Using SQL to identify embedded resources for your CMS site's CSP
It's good practice these days to add a Content Security Policy and couple it with the consent dialog. Both should include all third parties a site might have embedded.
But especially if being too relaxed in the past and allowing for example a generic HTML block or similar; it's hard to overview and easy to miss external embedded resources that might reside in the content database.
Putting together a CSP and activating it in content-security-policy-report-only
mode is a good way to start but I thought it also valuable to try to extract possible embeddings from CMS content.

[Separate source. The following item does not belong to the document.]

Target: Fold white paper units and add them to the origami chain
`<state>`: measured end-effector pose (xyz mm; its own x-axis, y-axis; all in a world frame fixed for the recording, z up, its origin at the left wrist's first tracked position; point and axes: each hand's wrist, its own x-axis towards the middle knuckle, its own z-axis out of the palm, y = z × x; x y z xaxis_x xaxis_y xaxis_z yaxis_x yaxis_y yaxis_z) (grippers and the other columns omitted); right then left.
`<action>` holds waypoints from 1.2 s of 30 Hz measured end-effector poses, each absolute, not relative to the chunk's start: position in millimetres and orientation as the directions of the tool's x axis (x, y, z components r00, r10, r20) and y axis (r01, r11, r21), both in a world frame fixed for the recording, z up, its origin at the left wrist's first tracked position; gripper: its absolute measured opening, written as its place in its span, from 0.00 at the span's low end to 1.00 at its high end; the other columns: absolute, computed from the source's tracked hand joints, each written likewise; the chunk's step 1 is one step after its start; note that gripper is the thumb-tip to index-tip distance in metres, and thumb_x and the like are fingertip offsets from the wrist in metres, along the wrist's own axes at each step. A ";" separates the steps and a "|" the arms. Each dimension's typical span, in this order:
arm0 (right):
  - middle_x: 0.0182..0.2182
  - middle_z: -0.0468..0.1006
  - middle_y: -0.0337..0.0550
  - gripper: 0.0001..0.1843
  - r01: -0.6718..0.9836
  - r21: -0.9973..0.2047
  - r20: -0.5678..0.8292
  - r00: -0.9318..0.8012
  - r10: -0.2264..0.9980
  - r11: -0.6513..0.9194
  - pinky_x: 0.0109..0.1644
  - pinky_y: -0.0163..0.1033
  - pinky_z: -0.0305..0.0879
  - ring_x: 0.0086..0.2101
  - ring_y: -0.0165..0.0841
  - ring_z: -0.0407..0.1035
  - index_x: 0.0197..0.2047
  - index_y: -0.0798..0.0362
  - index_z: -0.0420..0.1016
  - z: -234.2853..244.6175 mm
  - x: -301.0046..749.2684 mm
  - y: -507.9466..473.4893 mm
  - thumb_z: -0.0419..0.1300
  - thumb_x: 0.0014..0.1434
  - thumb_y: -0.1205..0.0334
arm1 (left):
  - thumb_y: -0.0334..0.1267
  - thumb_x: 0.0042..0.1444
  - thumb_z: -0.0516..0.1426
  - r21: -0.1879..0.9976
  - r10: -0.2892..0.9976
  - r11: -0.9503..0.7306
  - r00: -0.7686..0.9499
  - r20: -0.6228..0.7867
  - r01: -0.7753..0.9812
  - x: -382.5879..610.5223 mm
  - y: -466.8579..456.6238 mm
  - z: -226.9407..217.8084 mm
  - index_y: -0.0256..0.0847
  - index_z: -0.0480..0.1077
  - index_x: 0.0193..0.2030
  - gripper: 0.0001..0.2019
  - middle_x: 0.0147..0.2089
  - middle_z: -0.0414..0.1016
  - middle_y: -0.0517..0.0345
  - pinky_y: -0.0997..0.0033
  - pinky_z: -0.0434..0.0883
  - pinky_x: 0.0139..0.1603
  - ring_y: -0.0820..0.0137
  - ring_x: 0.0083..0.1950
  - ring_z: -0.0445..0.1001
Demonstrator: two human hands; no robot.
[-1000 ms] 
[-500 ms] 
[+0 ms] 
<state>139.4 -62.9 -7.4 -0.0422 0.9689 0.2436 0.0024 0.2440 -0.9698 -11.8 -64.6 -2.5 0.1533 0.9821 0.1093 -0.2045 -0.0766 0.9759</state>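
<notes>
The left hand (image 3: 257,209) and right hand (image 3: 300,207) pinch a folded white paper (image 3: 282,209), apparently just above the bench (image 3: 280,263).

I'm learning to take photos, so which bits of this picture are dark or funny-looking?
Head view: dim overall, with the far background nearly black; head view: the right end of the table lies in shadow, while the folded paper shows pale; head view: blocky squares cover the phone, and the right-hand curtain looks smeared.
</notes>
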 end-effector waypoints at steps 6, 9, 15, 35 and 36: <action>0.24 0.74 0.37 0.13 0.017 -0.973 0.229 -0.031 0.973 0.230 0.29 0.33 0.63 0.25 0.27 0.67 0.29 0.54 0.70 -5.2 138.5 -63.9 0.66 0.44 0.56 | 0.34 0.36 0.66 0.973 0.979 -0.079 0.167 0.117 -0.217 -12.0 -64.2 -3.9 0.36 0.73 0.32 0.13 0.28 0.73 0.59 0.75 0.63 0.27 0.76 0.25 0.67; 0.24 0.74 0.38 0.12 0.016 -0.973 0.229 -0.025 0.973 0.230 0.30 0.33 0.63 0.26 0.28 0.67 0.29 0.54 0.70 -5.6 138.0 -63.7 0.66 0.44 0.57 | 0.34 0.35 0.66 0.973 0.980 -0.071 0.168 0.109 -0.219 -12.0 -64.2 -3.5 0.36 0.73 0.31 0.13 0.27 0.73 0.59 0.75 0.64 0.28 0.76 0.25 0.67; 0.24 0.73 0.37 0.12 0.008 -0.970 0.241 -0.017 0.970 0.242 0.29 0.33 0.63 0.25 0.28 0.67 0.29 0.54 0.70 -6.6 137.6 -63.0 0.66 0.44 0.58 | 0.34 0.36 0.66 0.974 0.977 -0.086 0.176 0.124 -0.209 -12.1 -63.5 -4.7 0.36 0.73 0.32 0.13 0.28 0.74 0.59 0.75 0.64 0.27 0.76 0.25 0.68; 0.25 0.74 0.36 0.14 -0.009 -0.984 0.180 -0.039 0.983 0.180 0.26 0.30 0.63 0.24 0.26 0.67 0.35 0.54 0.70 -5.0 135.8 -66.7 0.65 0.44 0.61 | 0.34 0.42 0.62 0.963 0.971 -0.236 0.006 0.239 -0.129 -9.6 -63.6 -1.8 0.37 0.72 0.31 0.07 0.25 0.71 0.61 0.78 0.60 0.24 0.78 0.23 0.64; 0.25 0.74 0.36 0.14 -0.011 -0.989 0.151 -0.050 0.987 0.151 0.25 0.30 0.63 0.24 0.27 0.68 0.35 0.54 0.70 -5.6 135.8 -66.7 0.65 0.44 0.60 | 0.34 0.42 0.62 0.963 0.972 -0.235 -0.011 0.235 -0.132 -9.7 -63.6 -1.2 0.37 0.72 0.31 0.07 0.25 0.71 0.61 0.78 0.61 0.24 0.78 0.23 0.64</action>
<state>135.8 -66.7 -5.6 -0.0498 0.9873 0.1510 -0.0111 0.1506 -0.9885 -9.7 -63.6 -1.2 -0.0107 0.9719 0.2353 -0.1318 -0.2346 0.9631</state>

To work in a more direct fashion I figured that using SQL queries would be nice.
This probably might have some holes but I thought that looking for src="//
and src="http
in LongString-based properties should give decent coverage.

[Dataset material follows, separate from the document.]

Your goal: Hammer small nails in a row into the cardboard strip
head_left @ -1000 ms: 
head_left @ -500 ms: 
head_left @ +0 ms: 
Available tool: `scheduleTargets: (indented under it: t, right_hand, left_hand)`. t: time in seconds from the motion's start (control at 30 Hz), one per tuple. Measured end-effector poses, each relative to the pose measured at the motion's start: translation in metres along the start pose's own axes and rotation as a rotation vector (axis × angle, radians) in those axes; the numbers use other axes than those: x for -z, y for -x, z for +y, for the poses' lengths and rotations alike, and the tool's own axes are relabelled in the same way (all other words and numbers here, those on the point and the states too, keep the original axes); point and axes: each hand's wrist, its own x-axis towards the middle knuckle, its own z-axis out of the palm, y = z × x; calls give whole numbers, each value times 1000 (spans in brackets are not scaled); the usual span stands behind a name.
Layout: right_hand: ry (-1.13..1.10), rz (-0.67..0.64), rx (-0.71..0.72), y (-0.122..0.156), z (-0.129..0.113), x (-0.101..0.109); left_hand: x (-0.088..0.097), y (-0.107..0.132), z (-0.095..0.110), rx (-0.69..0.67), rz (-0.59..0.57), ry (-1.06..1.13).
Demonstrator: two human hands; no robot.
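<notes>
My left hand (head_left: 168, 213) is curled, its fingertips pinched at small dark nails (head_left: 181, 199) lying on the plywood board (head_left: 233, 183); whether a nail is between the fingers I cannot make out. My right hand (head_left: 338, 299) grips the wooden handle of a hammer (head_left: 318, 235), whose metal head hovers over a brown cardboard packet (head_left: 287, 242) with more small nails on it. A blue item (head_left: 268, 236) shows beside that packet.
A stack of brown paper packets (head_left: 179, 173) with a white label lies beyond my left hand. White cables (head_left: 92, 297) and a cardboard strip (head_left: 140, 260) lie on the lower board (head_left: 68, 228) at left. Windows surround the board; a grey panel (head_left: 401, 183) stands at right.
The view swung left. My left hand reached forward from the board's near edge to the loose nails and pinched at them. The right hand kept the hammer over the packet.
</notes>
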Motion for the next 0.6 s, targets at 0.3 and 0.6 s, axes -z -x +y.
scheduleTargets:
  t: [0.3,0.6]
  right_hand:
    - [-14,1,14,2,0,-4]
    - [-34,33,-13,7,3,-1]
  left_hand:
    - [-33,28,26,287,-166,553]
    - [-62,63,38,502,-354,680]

A Stack Overflow answer from Darka had a smart function to involve so after downloading the production database from the self-service portal I added that function to my local copy.
I only needed to do a small modification to the extraction pattern to look for // only.
CREATE FUNCTION dbo.getLinksFromText (@Tekstas NVARCHAR(MAX))
RETURNS @Data TABLE(TheLink NVARCHAR(500))
AS
BEGIN
DECLARE @FirstIndexOfChar INT,
@LastIndexOfChar INT,
@LengthOfStringBetweenChars INT,
@String VARCHAR(MAX)
SET @FirstIndexOfChar = CHARINDEX('//', @Tekstas, 0)
WHILE @FirstIndexOfChar > 0
BEGIN
SET @String = ''
SET @LastIndexOfChar = CHARINDEX('/', @Tekstas,@FirstIndexOfChar+7)
SET @LengthOfStringBetweenChars = @LastIndexOfChar - @FirstIndexOfChar + 1
SET @String = SUBSTRING(@Tekstas, @FirstIndexOfChar, @LengthOfStringBetweenChars)
INSERT INTO @Data (TheLink) VALUES (@String);
SET @Tekstas = SUBSTRING(@Tekstas, @LastIndexOfChar, LEN(@Tekstas))
SET @FirstIndexOfChar = CHARINDEX('//', @Tekstas, 0)
END
RETURN
END
All results query
SELECT fkContentID, LongString, Extracted.*
FROM tblContentProperty
OUTER APPLY dbo.getLinksFromText(LongString) as Extracted
WHERE LongString LIKE '%src="http%'
OR LongString LIKE '%src="//%'
OR LongString LIKE '%src=http%'
OR LongString LIKE '%src=//%'
ORDER BY fkContentID
This gave me a good amount of rows with the property value included.
All results example
fkContentID | LongString | TheLink |
---|---|---|
202732 | <iframe src="https://www.youtube-nocookie.com/embed/qda .. |
//www.youtube-nocookie.com/ |
Distinct results query
I also complemented the full report with a listing of the distinct host names.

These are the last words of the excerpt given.